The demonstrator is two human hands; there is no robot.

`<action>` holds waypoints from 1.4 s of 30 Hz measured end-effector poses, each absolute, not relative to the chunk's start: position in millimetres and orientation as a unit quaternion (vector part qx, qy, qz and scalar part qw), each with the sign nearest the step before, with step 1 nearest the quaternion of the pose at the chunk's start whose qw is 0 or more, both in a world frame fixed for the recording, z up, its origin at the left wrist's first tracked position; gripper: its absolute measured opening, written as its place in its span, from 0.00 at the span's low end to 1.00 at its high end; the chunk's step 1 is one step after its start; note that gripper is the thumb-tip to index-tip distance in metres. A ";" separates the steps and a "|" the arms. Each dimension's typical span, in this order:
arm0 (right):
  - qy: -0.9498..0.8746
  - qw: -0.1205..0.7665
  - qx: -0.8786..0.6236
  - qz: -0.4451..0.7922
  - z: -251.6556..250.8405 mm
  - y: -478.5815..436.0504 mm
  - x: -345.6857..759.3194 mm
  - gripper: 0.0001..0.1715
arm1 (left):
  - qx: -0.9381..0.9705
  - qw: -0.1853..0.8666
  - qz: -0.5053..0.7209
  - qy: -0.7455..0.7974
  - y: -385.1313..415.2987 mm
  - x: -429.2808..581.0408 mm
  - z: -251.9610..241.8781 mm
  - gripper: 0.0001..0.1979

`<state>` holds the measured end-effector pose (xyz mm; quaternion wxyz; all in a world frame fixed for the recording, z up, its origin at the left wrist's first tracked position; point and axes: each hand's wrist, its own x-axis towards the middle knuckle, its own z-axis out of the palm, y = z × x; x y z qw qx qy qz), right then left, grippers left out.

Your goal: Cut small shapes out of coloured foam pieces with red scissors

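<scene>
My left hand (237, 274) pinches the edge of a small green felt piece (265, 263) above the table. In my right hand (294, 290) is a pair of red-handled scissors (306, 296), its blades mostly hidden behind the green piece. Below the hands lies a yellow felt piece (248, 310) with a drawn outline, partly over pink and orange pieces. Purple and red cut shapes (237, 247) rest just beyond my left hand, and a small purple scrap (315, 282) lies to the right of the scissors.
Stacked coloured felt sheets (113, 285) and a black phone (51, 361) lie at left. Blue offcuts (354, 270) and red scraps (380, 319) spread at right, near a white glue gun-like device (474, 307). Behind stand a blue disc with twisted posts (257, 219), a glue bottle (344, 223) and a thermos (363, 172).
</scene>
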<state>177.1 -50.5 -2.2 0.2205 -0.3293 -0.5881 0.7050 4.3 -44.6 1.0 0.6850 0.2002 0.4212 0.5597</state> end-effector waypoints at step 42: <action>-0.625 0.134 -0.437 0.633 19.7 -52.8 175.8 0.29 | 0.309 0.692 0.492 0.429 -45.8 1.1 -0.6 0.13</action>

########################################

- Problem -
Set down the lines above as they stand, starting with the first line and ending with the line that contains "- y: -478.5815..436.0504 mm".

- Result -
The demonstrator is two human hands; there is no robot.

`<action>` holds waypoints from 1.4 s of 30 Hz measured end-effector poses, each absolute, not relative to the chunk's start: position in millimetres and orientation as a unit quaternion (vector part qx, qy, qz and scalar part qw), each with the sign nearest the step before, with step 1 nearest the quaternion of the pose at the chunk's start whose qw is 0 or more, both in a world frame fixed for the recording, z up, its origin at the left wrist's first tracked position; gripper: its absolute measured opening, written as its place in its span, from 0.00 at the span's low end to 1.00 at its high end; the chunk's step 1 is one step after its start; note that gripper is the thumb-tip to index-tip distance in metres. A ";" separates the steps and a "|" the arms. Each dimension's typical span, in this order:
arm0 (right):
  - qy: -0.9498..0.8746
  - qw: -0.1205..0.7665
  - qx: -0.8786..0.6236
  - qz: -0.4451..0.7922
  - z: -251.6556..250.8405 mm
  - y: -478.5815..436.0504 mm

No more is needed to finish this exercise.